The former senior immigration official Abul Rizvi has accused the Coalition’s home affairs spokesperson, James Paterson, of quoting him “very, very selectively” on visas for Palestinians and said the idea that people coming to Australia from Gaza posed a national security threat was a “complete beat-up”.
Rizvi, a former deputy immigration secretary, was quoted in the Australian on Thursday as saying the government had deviated from past practice by issuing tourist visas, rather than humanitarian visas, to people fleeing Gaza and that the decision was probably a political one that went against departmental advice.
Paterson jumped on the comments, telling reporters at parliament house on Thursday the news story contained “very serious allegations”.
Paterson called for the government to release its departmental advice, saying if they did not do so “that’s basically an admission of guilt from the government, it’s an admission that Mr Rizvi is right, they did make a political decision, that they departed from past practice, they ignored departmental advice and that they recklessly issued 3,000 tourist visas to people fleeing a war zone controlled by a terrorist organisation putting our national security at risk”.
On Thursday morning, Rizvi told the Guardian Paterson “seems to be quoting me very, very selectively”.
“He should read the whole article. If he read the whole article, I actually said the national security dimension of this is a beat-up.”
Rizvi said Paterson’s comments about people arriving on tourist visas risking Australia’s national security was “rubbish”.
“The checks these people go through are extensive, so to suggest there is a national security risk here is a complete beat-up. There is no evidence that the government recklessly issued tourist visas, in fact the refusal rate Australia is applying is substantially higher than the rate the Kiwis are applying.
“These people are being checked to an extraordinary degree by three governments,” Rizvi said, citing security checks done by Israel, Egypt and Australia. “That means it’s extremely unlikely a Hamas operative would get through.
“That’s the biggest rubbish part of it, is that we’ve let in all these Hamas operatives, there’s absolutely zero evidence of that. You could quite reasonably debate what now happens to these people, that’s fair enough, but the idea it’s a national security issue is rubbish.”
Paterson told the Guardian: “It’s up to the Albanese government to come clean about Mr Rivzi’s allegations – only they can put it beyond doubt by releasing the advice the department gave them about these visas.”

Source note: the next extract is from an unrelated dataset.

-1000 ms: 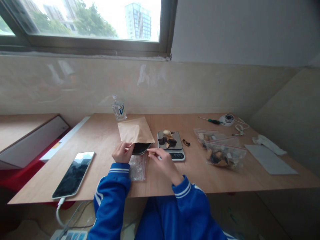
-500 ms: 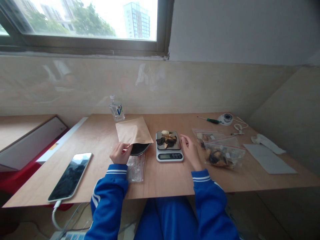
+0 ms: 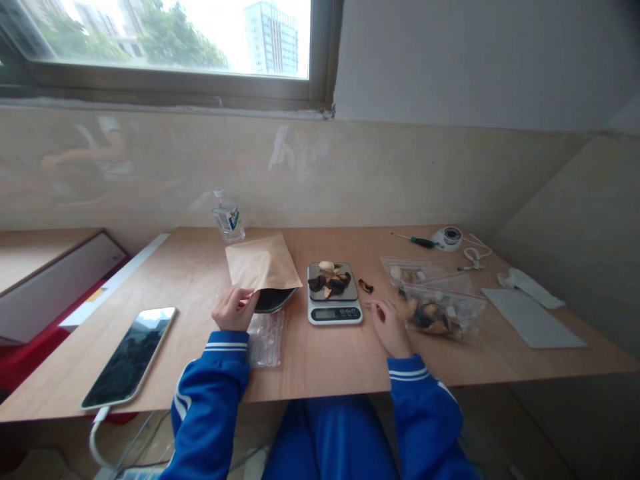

Rizvi’s assessment echoes comments by Mike Burgess, the director general of the security agency Asio, earlier this month, when he told the ABC’s Insiders: “The critical point is: there are security checks. There are criteria by which people are referred to my service for review and when they are, we deal with that effectively.”
From 7 October 2023 to 12 August, Australia granted 2,922 visas to people from the occupied Palestinian territories. Only an estimated 1,300 of those have so far been able to make it to Australia.
The opposition has seized on the granting of these visas in recent weeks, saying they were rushed and that security checks were inadequate.
Earlier this month Peter Dutton said he supported a blanket ban on all arrivals from Gaza. “I don’t think people should be coming in from that war zone at all at the moment,” he told Sky News, saying it represented a national security threat. The comments were labelled racist by the independent MP Zali Steggall.
Rizvi said on Thursday: “What Mr Dutton proposed … a ban on all entries for Palestinians, there is no power in the Migration Act to select a particular nationality and say they are banned. I think it’s time Mr Dutton and Mr Paterson came clean on that.”
Rizvi said giving tourist visas to those fleeing Gaza, rather than humanitarian visas as has been done in some previous conflicts, means Australia is unable to assist the people it believes are most in need of help.
“I said I didn’t know what advice the department would have given, but the advice I would have given was to establish a humanitarian visa similar to what the Canadians have done,” he said.
Humanitarian visas also give more rights to the recipient, including often to work, study and receive Medicare and other social benefits.
Rizvi said he did think the decision to use visitor visas was probably done for political reasons, but that was “because [Labor] feared what Dutton and the Murdoch press would say if they created a humanitarian visa”.
People applying for tourist visas must show they intend their visit to be temporary, which means proving they have somewhere to return to. More than 7,000 Palestinians have had visa applications rejected since 7 October.
“The people who will be able to access this [visitor visa] will be quite wealthy and have options,” Rizvi said. He cited a hypothetical case of two orphaned children with an Australian relative who agreed to look after the children. He said they would be refused a visitor visa because they could not prove their stay would be temporary.
“In other words, we refused precisely the people we would have wanted to help, whereas if a humanitarian visa was in place, the kids would have been given priority because they’re in peril.”